- What the exercise asks -
Those lines of the material below that fall between its first line and the line with "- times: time", both included, are to be repeated exactly.
*** Opening Given records ***
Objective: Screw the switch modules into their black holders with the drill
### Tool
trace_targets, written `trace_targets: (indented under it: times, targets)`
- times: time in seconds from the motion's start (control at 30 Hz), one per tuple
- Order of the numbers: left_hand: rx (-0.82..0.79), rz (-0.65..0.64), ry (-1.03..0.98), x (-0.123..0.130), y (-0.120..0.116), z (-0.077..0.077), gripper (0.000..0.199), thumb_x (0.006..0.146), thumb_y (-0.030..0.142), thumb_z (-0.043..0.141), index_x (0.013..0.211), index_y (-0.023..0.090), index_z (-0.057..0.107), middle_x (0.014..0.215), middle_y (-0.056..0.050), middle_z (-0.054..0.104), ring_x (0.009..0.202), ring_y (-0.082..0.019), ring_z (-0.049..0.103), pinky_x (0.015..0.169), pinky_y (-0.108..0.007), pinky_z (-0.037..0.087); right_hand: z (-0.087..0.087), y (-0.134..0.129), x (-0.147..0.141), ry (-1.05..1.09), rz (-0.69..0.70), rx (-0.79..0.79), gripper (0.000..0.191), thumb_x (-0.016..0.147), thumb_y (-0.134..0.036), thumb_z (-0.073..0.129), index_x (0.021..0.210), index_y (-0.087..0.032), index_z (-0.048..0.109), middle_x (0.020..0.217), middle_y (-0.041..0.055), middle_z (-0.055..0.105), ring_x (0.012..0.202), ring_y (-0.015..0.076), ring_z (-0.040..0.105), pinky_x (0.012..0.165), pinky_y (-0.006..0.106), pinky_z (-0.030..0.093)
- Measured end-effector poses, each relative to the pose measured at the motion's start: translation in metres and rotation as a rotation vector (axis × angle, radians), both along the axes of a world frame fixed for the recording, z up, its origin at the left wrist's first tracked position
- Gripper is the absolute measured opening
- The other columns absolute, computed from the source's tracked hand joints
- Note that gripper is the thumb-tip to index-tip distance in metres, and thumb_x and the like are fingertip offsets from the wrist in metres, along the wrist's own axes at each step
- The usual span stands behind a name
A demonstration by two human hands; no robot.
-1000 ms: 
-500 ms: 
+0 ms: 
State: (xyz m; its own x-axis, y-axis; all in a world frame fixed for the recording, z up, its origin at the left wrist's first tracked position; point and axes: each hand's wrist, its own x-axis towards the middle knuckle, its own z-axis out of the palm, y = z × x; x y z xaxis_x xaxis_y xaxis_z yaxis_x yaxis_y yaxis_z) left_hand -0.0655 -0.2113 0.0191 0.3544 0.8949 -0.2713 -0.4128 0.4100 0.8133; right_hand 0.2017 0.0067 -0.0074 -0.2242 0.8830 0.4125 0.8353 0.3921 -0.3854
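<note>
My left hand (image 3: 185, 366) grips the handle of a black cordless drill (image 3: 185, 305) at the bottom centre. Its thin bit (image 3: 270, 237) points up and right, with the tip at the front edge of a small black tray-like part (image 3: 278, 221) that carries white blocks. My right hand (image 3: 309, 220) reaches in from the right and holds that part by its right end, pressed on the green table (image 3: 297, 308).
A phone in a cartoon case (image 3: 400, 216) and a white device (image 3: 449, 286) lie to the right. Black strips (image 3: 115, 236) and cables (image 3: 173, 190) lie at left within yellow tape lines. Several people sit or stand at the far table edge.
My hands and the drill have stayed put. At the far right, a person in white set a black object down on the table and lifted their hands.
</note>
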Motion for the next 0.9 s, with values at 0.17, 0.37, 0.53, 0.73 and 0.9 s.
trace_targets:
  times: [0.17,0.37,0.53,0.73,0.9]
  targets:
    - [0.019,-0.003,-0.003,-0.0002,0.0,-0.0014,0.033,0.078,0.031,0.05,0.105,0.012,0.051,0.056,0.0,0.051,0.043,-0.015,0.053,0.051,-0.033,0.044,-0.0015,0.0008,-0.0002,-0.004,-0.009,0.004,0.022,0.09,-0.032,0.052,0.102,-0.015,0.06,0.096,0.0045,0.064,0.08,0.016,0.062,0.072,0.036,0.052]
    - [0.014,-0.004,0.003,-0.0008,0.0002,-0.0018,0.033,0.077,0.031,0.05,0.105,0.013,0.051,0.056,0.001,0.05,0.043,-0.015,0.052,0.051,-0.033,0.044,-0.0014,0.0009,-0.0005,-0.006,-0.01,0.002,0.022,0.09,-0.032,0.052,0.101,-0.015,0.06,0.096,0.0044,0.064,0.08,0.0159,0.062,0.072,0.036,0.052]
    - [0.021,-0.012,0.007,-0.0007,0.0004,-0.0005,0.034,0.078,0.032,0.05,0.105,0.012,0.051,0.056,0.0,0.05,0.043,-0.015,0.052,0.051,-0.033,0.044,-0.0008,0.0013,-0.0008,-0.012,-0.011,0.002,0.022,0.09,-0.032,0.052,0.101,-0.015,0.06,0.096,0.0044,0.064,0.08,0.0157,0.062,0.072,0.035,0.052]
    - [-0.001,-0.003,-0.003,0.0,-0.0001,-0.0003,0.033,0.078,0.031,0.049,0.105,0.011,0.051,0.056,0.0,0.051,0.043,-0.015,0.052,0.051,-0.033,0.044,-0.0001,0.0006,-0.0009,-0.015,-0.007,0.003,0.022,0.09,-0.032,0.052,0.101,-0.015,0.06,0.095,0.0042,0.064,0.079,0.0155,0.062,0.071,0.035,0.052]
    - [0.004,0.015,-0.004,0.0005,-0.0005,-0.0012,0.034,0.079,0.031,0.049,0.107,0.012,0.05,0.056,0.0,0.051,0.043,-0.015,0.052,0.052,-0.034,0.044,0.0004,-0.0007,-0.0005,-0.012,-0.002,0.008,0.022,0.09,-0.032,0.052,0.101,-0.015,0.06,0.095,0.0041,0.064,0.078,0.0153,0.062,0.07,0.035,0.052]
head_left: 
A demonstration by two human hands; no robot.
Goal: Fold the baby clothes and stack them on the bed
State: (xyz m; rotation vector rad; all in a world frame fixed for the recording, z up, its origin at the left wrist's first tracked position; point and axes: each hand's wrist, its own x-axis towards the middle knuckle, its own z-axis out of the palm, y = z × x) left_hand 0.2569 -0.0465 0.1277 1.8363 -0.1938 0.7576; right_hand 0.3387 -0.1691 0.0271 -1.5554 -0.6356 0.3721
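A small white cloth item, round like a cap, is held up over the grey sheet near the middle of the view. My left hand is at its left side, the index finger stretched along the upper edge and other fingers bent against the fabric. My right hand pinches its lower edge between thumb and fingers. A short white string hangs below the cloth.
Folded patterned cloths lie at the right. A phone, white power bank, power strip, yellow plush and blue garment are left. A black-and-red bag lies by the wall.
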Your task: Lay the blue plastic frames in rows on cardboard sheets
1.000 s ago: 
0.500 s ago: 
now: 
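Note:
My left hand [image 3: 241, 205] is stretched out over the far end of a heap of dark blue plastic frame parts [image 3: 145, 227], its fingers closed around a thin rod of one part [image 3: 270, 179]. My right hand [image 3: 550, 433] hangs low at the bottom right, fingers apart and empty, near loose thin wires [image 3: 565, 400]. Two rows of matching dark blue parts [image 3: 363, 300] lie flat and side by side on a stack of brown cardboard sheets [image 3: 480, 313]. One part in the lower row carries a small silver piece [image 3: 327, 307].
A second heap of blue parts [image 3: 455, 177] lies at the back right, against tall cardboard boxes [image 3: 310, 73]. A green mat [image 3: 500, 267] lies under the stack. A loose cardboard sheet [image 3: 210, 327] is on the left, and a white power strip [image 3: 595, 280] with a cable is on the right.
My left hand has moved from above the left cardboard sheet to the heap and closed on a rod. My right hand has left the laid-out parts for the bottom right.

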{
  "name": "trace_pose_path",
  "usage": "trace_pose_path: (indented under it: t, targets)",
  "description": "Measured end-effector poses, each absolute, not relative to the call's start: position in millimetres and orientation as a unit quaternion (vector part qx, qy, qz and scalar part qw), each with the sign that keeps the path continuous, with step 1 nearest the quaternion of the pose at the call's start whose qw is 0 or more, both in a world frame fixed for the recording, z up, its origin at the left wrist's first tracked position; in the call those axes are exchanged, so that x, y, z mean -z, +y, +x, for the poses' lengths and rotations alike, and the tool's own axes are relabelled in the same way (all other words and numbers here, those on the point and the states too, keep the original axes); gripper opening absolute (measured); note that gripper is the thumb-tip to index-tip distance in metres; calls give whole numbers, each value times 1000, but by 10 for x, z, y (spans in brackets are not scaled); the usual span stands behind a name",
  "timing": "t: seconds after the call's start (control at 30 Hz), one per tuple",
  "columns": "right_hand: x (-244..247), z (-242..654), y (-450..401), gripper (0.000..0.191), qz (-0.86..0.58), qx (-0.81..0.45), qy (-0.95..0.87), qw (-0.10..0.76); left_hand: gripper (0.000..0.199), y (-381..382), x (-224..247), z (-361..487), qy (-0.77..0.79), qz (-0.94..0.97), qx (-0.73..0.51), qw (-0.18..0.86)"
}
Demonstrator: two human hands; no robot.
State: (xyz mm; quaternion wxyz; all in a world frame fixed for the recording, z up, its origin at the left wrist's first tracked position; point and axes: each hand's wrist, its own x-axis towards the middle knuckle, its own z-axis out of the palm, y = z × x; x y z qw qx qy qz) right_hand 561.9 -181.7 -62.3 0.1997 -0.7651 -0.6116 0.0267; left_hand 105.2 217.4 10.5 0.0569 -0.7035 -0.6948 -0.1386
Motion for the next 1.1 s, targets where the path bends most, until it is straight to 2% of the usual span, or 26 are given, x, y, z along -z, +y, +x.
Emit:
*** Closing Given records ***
- Exercise response -
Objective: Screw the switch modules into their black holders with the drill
### Tool
trace_targets, written `trace_targets: (indented under it: times, targets)`
- times: time in seconds from the motion's start (control at 30 Hz), one per tuple

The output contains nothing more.